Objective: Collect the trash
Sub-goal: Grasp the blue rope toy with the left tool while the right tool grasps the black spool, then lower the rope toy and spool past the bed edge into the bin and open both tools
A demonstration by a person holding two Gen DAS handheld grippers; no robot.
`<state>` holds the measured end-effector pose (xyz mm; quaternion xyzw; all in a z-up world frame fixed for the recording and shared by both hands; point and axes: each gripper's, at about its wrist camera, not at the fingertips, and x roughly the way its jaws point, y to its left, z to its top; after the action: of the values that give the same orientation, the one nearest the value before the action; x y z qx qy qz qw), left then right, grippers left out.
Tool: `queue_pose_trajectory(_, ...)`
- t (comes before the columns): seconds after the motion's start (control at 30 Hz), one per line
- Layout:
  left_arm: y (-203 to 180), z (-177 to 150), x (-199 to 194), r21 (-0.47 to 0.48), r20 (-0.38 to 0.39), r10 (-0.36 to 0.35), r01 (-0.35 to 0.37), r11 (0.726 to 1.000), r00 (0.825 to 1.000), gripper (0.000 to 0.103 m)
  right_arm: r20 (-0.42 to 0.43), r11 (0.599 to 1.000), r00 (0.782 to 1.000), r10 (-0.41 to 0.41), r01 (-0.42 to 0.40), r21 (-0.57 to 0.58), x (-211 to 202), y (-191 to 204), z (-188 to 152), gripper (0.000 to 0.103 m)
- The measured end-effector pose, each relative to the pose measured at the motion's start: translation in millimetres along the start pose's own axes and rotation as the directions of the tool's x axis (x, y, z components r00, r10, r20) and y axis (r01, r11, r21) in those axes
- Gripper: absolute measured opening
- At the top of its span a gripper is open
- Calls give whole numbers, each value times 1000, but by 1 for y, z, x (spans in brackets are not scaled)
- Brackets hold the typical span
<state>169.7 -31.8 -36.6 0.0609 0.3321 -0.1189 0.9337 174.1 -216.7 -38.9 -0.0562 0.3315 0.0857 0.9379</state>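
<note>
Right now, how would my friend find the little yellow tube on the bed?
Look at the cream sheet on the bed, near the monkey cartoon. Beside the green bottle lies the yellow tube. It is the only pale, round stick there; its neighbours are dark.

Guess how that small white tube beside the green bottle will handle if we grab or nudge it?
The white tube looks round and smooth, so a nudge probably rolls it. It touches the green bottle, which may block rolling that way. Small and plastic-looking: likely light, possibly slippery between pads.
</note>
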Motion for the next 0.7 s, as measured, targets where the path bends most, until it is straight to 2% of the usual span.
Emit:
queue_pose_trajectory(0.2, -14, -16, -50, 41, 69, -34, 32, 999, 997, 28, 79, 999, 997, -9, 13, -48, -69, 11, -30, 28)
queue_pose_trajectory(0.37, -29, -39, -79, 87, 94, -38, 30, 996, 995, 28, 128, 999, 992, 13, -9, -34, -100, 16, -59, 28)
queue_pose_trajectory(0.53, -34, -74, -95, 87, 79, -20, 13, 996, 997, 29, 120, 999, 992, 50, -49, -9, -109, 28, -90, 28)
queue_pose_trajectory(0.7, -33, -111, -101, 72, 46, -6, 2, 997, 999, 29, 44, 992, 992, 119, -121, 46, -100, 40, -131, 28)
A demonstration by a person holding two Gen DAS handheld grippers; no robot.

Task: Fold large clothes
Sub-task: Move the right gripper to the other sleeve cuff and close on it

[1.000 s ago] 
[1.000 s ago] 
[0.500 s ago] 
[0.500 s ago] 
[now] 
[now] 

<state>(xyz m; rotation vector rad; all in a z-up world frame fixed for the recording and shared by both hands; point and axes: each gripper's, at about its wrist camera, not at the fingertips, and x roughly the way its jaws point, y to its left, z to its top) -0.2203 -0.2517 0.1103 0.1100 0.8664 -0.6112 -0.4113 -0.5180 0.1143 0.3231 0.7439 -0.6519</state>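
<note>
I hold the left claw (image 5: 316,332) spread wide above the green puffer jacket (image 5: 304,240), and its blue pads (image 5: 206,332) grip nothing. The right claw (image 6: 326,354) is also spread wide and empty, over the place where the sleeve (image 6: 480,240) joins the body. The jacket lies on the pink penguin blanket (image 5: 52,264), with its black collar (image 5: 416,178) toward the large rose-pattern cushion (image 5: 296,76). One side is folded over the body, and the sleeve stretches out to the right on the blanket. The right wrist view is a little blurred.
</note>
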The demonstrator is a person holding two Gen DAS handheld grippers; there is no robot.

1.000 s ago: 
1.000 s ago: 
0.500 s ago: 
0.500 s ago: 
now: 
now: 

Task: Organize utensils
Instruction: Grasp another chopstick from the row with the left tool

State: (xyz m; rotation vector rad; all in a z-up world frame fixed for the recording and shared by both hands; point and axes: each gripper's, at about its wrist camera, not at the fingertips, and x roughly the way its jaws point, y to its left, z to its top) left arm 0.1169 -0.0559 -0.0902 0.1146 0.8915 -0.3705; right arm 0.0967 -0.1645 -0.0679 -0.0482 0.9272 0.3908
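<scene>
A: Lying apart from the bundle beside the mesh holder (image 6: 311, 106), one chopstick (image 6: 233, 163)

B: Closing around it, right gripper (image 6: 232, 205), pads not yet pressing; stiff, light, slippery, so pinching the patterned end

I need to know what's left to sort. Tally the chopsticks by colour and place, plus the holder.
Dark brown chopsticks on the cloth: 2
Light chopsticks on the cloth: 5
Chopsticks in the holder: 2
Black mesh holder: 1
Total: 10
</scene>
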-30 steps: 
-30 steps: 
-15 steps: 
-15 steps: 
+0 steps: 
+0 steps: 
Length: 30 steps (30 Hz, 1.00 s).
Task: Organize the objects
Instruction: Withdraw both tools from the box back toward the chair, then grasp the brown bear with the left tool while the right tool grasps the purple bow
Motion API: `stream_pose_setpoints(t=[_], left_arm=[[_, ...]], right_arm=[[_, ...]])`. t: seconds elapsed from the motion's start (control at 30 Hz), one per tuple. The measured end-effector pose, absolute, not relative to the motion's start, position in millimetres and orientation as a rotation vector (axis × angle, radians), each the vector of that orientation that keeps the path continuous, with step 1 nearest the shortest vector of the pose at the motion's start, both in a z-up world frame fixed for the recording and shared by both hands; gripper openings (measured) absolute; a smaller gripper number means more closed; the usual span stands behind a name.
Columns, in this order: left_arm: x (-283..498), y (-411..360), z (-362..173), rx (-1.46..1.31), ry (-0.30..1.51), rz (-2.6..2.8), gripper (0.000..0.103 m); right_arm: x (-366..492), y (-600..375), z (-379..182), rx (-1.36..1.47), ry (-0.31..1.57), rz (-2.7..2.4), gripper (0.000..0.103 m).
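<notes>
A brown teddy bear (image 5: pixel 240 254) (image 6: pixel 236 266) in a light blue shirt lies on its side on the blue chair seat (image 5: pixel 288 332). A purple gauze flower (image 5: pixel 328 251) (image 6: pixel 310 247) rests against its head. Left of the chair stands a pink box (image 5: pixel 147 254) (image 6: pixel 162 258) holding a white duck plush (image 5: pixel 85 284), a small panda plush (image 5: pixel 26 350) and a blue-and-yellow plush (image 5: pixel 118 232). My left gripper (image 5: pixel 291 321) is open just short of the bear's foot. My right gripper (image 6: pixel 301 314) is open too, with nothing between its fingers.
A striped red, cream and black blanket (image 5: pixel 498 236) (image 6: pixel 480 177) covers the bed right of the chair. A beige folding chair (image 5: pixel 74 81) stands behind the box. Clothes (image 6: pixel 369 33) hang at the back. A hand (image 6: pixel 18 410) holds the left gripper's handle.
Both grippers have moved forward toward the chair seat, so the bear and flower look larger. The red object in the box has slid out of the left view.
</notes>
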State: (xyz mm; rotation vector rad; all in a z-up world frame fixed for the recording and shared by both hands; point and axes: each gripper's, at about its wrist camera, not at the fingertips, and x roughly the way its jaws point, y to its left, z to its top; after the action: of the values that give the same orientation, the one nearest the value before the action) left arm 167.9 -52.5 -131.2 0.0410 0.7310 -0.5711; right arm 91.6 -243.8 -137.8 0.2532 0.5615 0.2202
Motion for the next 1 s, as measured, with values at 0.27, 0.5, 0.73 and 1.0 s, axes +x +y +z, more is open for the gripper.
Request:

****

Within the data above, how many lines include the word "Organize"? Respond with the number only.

2